Find how many lines in this data contain the string "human". Respond with only that number.

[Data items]
[Start of section]
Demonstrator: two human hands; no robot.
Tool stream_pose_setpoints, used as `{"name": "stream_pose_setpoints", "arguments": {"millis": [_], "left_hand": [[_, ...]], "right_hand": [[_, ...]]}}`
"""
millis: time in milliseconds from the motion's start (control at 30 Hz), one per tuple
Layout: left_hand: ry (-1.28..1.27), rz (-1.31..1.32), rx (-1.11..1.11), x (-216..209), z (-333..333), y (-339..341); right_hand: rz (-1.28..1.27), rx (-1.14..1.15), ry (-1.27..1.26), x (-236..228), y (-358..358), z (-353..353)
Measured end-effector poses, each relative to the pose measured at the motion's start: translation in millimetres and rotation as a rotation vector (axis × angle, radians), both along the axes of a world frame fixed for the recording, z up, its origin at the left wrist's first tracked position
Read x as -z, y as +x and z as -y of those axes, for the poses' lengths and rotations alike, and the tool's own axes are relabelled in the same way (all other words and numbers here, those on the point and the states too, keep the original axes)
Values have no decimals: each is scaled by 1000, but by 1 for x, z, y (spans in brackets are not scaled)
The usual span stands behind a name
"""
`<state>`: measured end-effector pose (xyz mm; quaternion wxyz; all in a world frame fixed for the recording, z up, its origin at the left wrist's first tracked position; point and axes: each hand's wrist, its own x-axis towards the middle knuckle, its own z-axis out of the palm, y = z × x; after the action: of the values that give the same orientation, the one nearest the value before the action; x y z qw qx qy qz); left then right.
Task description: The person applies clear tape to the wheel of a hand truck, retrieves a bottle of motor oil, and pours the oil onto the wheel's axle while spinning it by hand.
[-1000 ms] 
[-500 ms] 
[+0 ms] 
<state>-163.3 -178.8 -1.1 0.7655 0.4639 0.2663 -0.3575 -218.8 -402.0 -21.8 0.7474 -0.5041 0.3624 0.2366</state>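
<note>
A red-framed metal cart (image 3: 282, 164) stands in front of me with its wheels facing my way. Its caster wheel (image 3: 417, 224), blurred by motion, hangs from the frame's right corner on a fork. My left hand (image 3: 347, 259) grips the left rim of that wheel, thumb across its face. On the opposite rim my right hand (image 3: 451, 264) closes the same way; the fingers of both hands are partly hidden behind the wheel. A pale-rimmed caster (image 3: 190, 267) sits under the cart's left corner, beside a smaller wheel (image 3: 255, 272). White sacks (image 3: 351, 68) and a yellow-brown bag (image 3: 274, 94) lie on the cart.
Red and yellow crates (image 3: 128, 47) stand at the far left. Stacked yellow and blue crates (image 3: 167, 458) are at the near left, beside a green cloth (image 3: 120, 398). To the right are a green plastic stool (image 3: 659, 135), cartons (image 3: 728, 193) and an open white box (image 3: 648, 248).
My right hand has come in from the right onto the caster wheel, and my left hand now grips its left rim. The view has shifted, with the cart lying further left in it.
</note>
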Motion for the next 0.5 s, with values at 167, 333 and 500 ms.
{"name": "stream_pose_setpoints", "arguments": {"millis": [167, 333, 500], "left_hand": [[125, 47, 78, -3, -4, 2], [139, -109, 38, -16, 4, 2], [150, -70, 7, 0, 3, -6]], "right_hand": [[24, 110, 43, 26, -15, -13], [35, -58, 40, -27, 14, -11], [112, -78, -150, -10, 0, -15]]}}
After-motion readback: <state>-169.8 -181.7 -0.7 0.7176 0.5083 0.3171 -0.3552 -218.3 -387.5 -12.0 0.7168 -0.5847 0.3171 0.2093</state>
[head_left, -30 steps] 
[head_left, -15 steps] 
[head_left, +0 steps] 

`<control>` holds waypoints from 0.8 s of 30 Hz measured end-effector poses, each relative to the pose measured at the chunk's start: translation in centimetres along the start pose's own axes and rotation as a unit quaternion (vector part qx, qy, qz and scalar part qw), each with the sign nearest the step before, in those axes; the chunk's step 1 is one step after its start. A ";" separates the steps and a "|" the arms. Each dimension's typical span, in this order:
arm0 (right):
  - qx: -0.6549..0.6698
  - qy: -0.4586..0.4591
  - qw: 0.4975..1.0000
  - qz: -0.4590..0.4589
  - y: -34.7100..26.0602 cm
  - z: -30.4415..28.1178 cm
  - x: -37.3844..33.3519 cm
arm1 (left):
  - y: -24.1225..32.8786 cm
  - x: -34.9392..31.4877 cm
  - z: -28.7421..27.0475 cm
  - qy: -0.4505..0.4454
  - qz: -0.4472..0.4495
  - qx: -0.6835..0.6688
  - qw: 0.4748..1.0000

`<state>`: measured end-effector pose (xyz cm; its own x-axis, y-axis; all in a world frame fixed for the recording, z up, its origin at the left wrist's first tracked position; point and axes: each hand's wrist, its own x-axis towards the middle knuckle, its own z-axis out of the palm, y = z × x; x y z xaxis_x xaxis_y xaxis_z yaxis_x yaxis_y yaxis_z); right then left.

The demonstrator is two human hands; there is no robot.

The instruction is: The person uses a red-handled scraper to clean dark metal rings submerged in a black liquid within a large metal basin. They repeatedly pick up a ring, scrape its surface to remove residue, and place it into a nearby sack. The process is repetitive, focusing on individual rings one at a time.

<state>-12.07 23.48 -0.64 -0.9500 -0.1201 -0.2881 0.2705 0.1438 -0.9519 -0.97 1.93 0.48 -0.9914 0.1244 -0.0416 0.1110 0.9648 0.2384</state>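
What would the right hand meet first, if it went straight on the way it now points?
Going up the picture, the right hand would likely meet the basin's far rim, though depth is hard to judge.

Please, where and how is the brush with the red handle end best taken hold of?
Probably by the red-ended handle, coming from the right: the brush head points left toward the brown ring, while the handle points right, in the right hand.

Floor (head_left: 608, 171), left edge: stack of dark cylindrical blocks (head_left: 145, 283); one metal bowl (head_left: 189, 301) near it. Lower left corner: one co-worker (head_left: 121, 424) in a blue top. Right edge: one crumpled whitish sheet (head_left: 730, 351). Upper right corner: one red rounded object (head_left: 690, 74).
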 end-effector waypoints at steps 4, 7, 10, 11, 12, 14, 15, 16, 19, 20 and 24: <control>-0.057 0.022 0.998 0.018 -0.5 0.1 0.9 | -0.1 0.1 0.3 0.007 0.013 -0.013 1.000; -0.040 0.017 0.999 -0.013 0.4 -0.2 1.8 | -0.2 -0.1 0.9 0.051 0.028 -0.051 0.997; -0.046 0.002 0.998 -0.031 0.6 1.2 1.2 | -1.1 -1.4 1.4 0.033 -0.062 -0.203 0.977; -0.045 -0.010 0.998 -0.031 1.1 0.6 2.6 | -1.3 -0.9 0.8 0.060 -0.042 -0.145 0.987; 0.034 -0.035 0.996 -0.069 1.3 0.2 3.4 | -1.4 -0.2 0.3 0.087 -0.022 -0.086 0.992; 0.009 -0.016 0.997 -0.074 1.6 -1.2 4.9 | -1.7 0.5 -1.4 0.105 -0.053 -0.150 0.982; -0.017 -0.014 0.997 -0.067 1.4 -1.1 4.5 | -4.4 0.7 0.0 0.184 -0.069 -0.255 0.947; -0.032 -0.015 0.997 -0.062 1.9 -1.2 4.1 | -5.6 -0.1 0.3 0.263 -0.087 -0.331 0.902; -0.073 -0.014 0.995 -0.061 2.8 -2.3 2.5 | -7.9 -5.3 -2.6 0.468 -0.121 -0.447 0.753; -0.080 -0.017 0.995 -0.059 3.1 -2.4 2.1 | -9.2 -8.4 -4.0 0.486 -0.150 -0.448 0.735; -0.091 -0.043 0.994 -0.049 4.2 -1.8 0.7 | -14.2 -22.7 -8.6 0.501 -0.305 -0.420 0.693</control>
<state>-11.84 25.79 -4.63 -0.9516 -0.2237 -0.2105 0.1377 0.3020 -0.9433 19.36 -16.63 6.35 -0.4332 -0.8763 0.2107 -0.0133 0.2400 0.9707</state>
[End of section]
• FINISHED EXERCISE:
2